You might be saying, “But the woman is being asked a question! Surely she has ALL the autonomy?” Well, yes and no. On the surface it certainly seems so, but what does she really have? Only the power to bail on everything. She has, ostensibly, no say in when the proposal occurs; all she can do is, at a time she has no control over, say yes or no. And a no is death to a relationship, isn’t it?

It occurred to me recently that this is very similar to the problems with the power dynamic of sex in a relationship as well. Traditionally, men are expected to be pursing sex at all costs, and women are the ones who have to put the kibosh on things, because heaven forbid a woman actively pursue sex and be labeled a slut. Those are the established roles, even in this day and age. So when a couple is getting hot and heavy, a woman’s subtle hints that she isn’t comfortable with what’s going on are all too likely to be ignored. Men have been told to stop when they get a clear NO, but they haven’t gotten a lot of direction other than that, and they don’t know the difference between a woman holding back so she doesn’t get a ‘reputation’ and a woman holding back because she honestly doesn’t want to go forward. So while a woman may have the power to say NO, she doesn’t necessarily have any other power, and she probably fears that saying NO will amount to saying NO to everything, not just going further. With this kind of skewed power dynamic a woman could easily feel pressured to go further in a relationship, either physically or with an engagement, simply because she fears losing what she has, not because she actually wants it. And a man might never be able to tell the difference. This is why the idea of active consent is so important (and why men whining that “feminists think everything is rape” makes me see red), and why engagements need to be restructured to be a decision that a couple comes to as a team. And I think most couples actually do do this, to some degree. But with that engagement ring, there is still this pressure to have the final word be a classic, picturesque proposal scene, where the woman is totally surprised and delighted because she had no idea, and thus no say, in when and where it occurs. Sure, surprises are nice, but isn’t having an active role in shaping your own life better? The engagement ring may have lost most of its power over a proposal, but it is still a throwback to a power dynamic we fancy we left behind decades ago.

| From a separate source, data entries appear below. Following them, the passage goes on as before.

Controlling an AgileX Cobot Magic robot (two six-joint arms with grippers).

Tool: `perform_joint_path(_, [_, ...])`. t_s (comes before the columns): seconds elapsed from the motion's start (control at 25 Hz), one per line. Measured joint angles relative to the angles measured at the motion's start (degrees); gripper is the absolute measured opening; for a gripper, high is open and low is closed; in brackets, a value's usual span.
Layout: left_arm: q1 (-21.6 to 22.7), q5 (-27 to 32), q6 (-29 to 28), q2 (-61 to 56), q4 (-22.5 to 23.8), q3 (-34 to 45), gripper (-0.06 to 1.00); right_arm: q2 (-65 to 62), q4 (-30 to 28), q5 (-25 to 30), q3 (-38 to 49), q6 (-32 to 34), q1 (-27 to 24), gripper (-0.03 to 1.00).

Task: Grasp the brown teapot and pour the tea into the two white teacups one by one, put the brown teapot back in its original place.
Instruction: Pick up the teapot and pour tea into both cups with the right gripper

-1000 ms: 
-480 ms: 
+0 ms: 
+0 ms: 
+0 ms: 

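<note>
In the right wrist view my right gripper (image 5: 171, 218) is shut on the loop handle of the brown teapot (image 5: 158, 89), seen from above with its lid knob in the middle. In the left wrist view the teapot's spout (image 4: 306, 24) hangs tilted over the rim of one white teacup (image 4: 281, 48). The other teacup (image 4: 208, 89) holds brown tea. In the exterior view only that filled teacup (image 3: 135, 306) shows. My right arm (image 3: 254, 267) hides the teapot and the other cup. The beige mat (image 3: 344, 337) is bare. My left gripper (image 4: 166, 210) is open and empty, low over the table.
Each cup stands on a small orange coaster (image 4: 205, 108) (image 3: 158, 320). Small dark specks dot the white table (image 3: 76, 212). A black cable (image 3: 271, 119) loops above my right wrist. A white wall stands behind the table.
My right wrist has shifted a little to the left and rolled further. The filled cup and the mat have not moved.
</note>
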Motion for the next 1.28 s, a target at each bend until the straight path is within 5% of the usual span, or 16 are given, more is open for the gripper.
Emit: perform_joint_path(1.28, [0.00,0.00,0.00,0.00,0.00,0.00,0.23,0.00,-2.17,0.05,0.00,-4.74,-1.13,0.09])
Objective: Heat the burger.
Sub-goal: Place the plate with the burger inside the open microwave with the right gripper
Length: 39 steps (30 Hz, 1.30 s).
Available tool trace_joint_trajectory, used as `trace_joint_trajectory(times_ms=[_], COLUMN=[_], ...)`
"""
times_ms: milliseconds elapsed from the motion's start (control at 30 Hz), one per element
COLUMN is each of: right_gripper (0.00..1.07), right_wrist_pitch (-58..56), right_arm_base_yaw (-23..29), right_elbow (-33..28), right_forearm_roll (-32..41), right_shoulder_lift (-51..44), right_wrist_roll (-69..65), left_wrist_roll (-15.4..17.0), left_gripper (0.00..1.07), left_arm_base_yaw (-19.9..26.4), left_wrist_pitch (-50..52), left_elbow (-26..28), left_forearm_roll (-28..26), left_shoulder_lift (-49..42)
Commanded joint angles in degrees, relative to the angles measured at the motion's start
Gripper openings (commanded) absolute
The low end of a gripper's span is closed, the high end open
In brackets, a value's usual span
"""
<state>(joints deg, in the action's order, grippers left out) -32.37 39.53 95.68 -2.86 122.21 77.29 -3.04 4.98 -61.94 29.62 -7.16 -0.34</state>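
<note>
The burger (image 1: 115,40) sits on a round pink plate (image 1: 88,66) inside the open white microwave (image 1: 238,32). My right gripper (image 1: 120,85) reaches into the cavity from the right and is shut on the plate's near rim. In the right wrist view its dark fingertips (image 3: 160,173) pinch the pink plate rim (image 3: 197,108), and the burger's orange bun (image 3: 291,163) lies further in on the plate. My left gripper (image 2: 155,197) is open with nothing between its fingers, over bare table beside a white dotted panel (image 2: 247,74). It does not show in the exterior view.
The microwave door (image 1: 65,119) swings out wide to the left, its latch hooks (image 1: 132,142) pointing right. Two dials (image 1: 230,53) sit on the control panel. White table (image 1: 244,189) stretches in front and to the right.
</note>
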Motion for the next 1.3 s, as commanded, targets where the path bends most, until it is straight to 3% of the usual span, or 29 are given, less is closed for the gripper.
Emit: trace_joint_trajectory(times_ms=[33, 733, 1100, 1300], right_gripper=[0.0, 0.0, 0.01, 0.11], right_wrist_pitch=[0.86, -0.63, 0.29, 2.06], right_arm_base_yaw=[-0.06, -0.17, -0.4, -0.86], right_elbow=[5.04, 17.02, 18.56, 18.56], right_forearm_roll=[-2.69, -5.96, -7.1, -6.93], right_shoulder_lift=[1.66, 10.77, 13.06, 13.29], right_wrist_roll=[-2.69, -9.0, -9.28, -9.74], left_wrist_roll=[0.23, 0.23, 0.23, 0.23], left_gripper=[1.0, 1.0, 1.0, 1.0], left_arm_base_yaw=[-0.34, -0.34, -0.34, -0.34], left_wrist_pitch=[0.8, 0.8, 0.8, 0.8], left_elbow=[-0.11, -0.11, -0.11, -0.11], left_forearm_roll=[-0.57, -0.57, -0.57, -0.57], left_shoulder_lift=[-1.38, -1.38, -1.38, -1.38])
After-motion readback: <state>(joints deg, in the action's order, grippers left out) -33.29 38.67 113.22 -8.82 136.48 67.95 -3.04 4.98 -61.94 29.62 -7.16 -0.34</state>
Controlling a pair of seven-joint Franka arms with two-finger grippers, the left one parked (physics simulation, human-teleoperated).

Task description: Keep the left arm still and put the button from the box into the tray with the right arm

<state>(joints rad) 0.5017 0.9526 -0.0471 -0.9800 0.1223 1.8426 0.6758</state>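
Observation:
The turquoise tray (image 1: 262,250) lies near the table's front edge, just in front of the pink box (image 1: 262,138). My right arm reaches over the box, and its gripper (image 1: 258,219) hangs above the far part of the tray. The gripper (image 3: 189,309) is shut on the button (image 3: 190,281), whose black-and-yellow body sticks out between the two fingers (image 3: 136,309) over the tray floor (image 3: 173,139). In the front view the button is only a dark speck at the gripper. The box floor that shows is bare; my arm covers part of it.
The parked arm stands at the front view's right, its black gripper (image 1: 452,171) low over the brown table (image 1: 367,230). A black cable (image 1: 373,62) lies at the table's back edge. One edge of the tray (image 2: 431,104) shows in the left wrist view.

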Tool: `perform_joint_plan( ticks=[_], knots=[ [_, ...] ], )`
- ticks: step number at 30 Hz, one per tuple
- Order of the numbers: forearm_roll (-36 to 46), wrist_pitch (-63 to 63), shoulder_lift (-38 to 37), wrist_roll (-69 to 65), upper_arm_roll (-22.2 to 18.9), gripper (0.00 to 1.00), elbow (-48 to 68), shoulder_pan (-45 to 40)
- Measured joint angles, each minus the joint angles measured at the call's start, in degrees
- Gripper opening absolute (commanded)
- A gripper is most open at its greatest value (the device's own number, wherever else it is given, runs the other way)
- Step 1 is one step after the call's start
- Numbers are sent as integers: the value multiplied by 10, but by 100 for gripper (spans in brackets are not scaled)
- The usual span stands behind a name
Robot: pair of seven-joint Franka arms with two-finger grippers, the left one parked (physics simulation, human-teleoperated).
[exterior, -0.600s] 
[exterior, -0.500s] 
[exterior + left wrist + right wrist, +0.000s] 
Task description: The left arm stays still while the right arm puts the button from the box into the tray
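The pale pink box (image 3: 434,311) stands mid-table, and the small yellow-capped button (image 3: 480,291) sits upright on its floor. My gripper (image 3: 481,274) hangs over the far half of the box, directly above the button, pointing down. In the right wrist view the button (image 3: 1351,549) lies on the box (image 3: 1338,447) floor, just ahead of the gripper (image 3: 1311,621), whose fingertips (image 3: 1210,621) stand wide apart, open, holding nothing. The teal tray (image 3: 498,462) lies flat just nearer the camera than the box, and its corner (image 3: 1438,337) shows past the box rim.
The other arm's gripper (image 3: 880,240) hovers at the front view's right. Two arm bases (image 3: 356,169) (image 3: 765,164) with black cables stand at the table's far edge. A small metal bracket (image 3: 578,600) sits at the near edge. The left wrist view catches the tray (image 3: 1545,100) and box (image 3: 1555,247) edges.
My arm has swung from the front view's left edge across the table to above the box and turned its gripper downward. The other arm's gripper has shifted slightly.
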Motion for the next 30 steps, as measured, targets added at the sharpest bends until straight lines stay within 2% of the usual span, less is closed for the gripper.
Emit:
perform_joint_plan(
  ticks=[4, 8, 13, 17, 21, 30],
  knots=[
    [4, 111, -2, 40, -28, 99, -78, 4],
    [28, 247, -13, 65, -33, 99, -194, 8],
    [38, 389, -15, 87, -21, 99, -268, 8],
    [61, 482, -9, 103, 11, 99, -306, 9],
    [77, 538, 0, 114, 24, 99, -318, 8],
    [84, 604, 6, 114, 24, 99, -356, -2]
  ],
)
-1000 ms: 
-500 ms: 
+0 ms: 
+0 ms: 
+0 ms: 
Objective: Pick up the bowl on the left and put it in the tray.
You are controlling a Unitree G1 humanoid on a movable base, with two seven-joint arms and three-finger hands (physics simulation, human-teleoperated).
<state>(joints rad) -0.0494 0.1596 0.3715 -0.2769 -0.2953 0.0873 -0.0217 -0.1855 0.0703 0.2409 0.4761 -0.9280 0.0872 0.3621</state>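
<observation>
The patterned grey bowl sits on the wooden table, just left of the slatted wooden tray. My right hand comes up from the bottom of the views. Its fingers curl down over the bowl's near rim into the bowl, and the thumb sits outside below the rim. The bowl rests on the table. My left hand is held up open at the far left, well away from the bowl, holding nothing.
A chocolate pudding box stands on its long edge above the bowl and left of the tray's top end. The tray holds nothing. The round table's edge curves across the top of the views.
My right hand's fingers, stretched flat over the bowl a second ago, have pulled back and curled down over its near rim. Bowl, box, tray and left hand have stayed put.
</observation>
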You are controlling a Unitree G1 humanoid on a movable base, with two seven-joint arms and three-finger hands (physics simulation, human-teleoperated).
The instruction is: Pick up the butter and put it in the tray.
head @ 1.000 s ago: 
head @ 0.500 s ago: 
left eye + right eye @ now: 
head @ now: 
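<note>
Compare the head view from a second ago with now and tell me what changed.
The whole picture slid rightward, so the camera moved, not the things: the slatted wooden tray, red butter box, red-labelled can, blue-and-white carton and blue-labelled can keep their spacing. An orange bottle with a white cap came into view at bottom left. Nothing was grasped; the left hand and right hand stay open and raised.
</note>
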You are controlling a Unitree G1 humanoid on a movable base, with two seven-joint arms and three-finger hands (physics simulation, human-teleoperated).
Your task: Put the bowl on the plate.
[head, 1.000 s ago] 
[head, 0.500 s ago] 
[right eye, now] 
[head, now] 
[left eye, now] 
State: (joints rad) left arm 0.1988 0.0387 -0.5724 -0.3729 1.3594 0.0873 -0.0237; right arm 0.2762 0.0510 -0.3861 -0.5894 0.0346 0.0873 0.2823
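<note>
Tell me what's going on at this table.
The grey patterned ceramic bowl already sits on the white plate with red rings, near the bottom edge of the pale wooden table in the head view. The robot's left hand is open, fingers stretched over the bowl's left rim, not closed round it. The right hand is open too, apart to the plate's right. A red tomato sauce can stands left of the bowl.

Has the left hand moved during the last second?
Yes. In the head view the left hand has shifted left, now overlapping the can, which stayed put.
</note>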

Subclause: Engagement rings are heteronormative. You’ll notice the only kind of relationship I described is the heterosexual one, and that is because it is really really difficult to talk about how our culture feels about engagements in same sex relationships, because same sex relationships get practically NO face time in film or TV. I honestly can’t think of a good example of a same-sex proposal in the media, can you? Honestly curious here. Anyway, as with all other things that reinforce a skewed power dynamic in a relationship, engagement rings reinforce the idea that every couple has a “man” and a “woman”. Never mind if it is a same-sex couple, OBVIOUSLY there HAS to be one man and one woman, or how else could it work? Again, if you are in a relationship that actually does fit this, that’s totally cool, but the bullshit idea here is that’s the ONLY way a couple can work. And WAY too many people, including people I know, still have this idea.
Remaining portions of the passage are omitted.